Eco era una ninfa amata dagli dei, che aiutava Zeus a nascondere i suoi tradimenti. Quando Era scoprì l’inganno, la punì: Eco non poteva più parlare per prima, solo ripetere le parole degli altri. Da allora la sua voce diventa riflesso, simbolo di chi ama intensamente ma perde sé stesso nel tentativo di essere amata.
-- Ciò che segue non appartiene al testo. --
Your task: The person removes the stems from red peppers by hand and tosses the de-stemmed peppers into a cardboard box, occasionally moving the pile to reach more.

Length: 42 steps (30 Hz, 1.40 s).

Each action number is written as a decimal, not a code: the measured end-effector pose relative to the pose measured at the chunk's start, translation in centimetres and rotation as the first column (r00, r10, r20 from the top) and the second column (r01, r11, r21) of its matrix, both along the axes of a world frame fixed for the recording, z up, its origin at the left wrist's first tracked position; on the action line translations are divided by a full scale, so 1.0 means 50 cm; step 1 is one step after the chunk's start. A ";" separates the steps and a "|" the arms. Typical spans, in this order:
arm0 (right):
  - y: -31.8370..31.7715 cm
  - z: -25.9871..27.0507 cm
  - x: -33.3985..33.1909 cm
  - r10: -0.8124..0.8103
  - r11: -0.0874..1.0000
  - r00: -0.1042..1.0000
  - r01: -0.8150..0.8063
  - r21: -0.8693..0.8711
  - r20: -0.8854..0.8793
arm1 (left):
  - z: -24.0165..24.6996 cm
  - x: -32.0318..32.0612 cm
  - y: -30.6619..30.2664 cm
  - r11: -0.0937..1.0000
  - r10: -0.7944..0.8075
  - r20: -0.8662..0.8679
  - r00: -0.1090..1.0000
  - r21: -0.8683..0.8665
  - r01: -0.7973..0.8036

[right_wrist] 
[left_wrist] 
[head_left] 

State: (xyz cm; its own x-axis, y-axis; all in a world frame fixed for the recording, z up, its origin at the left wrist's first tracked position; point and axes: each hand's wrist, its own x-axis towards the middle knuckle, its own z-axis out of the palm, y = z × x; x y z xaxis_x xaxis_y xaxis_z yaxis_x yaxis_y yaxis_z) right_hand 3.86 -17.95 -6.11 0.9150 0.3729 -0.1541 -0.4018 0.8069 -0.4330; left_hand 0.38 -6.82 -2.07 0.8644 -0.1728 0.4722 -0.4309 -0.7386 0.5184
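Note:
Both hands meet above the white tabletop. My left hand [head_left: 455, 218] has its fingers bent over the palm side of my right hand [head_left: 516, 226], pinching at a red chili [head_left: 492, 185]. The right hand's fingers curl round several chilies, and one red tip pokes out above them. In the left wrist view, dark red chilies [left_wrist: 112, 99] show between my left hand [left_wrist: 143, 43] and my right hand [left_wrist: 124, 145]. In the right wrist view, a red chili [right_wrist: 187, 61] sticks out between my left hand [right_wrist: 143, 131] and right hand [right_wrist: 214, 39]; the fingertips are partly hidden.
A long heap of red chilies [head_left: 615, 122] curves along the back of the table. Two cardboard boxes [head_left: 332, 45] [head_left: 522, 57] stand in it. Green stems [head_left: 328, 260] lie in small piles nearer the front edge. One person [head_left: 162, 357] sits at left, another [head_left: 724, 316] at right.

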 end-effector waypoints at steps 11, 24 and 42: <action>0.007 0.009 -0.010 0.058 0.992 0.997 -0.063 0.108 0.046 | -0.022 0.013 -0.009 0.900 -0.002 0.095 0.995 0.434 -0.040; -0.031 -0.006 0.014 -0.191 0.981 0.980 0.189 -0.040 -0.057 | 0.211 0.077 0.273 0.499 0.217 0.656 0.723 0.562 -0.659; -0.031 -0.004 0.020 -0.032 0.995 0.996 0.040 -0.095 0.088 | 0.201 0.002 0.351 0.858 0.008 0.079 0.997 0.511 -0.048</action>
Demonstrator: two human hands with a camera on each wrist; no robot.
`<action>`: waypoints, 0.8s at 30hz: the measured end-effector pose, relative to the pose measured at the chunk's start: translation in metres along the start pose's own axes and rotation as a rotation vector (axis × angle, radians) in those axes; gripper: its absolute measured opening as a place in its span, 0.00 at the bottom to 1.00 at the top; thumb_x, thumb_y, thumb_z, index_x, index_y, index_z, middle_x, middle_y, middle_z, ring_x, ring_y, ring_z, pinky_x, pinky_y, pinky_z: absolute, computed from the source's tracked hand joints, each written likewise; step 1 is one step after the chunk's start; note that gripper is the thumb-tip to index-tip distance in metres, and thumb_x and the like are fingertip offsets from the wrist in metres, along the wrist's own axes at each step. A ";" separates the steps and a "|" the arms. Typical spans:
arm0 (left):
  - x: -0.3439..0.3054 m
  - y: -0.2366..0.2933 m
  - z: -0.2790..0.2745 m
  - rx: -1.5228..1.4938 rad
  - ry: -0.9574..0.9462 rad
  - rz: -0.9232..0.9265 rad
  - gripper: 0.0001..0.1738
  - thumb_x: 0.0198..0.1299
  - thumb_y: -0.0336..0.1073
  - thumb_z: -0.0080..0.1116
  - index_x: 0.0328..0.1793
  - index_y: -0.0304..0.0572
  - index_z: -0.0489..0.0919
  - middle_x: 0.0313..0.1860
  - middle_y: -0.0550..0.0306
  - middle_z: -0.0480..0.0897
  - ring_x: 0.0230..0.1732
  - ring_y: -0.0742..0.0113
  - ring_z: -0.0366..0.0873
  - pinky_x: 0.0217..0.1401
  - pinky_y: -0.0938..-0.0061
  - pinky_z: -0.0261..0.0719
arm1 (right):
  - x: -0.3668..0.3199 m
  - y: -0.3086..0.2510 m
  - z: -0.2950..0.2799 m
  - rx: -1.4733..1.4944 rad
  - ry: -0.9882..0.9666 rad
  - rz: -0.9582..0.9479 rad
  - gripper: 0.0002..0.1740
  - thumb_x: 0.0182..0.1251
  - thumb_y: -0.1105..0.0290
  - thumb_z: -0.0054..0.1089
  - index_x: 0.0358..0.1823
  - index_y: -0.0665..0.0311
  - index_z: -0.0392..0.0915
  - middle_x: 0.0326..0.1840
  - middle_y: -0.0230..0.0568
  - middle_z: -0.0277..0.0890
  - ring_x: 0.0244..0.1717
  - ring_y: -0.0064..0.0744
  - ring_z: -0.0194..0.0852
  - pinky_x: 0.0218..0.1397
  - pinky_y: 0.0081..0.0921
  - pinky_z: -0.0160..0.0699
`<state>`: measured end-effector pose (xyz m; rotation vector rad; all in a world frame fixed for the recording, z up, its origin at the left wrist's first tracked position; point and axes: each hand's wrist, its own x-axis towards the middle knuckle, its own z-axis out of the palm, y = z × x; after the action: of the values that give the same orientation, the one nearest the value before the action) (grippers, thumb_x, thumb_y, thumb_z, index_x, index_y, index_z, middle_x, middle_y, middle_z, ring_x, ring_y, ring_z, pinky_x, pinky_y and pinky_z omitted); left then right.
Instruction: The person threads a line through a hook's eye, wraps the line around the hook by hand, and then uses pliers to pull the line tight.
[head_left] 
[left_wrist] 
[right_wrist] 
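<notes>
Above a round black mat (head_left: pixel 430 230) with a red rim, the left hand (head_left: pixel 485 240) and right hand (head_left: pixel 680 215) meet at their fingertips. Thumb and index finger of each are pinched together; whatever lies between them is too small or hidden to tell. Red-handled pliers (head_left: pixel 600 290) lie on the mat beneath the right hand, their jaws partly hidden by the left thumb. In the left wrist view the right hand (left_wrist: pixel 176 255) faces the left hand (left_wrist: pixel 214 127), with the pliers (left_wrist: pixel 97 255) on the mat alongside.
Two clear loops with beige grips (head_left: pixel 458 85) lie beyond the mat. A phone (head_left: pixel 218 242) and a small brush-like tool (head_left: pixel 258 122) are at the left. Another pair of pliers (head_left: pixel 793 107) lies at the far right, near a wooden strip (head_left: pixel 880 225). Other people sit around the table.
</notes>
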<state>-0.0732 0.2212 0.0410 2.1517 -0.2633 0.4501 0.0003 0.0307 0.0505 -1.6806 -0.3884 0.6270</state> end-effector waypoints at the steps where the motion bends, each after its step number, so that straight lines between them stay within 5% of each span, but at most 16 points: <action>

Narciso, invece, era destinato a una lunga vita finché non si fosse innamorato di sé stesso. Quando si specchia nell’acqua e vede la propria immagine, non riconosce l’altro dentro di sé: ama un riflesso perfetto, irraggiungibile, incapace di relazionarsi realmente. Non è cattivo: il suo comportamento nasce da una ferita profonda, un’autostima fragile che lo porta a proteggersi con distacco e bisogno di conferme esterne.
💡 Psicologicamente:
• Eco rappresenta la dipendenza affettiva, l’annullamento di sé, l’attaccamento ansioso e la paura dell’abbandono.
• Narciso rappresenta il narcisismo come strategia di sopravvivenza emotiva: cerca conferme e specchi per proteggere la propria vulnerabilità, evitando l’intimità reale.
Quando queste due ferite si incontrano, nasce una relazione dolorosa: Eco si consuma nell’amore non corrisposto, Narciso si riflette nell’altro senza mai incontrarlo davvero. Entrambi cercano nell’altro ciò che manca dentro di sé.
💡 La lezione: amare non significa annullarsi né specchiarsi.
Amare significa riconoscersi e riconoscere l’altro, con confini chiari, reciprocità emotiva e identità differenziate.